WHAT YOU HAVE TO DO ::
The whole listing, exactly as given: write it out, leaving out each image.

+ + + +

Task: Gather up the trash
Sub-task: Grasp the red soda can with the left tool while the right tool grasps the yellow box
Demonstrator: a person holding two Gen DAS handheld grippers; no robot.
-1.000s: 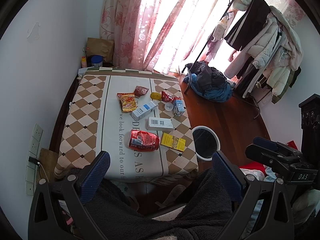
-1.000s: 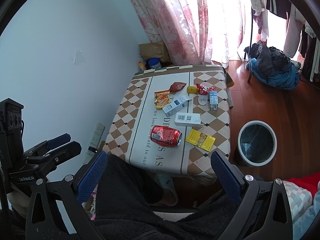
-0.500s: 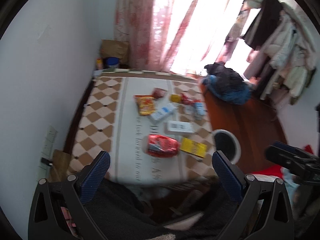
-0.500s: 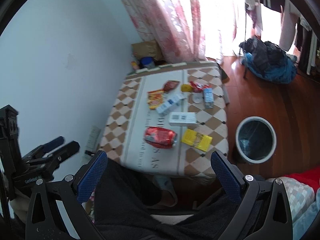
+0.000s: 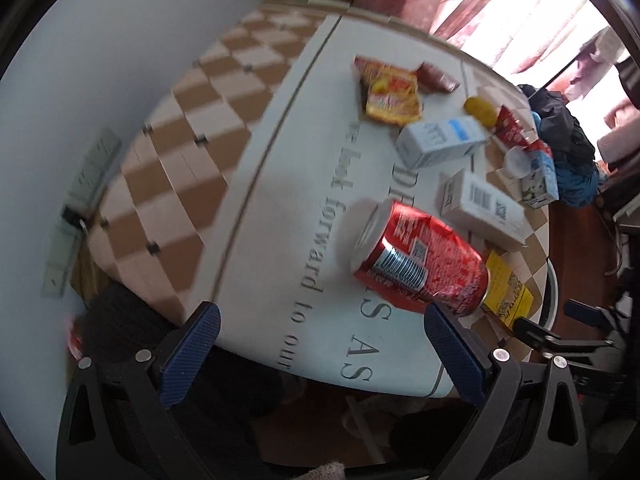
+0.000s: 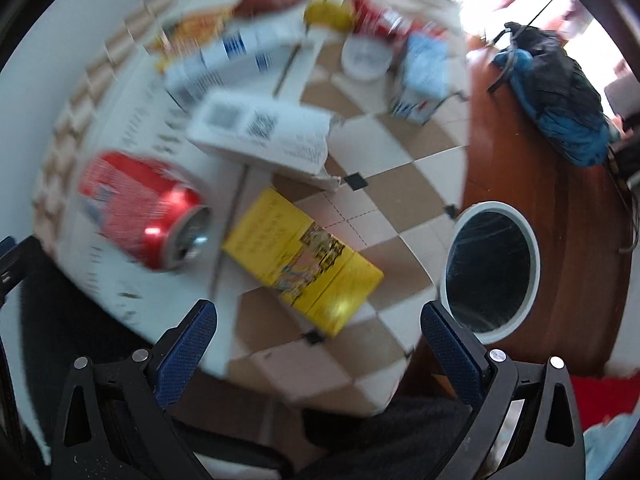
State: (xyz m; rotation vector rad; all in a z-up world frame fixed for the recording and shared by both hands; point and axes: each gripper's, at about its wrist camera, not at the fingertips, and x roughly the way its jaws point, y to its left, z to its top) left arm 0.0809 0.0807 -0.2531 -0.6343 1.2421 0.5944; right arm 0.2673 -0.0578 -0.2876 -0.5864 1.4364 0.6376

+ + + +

SOLUTION TO THIS TASK ::
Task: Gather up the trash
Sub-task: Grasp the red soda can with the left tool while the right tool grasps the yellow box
Demonstrator: a person holding two Gen DAS handheld grippers; no robot.
-1.000s: 
-1.000s: 
-0.500s: 
-0.500s: 
+0.000s: 
+0.000s: 
State: (xyz m; rotation vector rad; all in a z-up world frame fixed for the recording and shared by both hands; point and axes: each gripper's, at about its wrist camera, not at the fingertips, and x roughly the way its jaws point, y to its left, z to its top) left arm 0.0809 0.0807 -0.2531 -0.6343 1.2421 0.5944; right arm 0.2673 -0.0578 -0.2876 -0.5864 1.4364 0.6376

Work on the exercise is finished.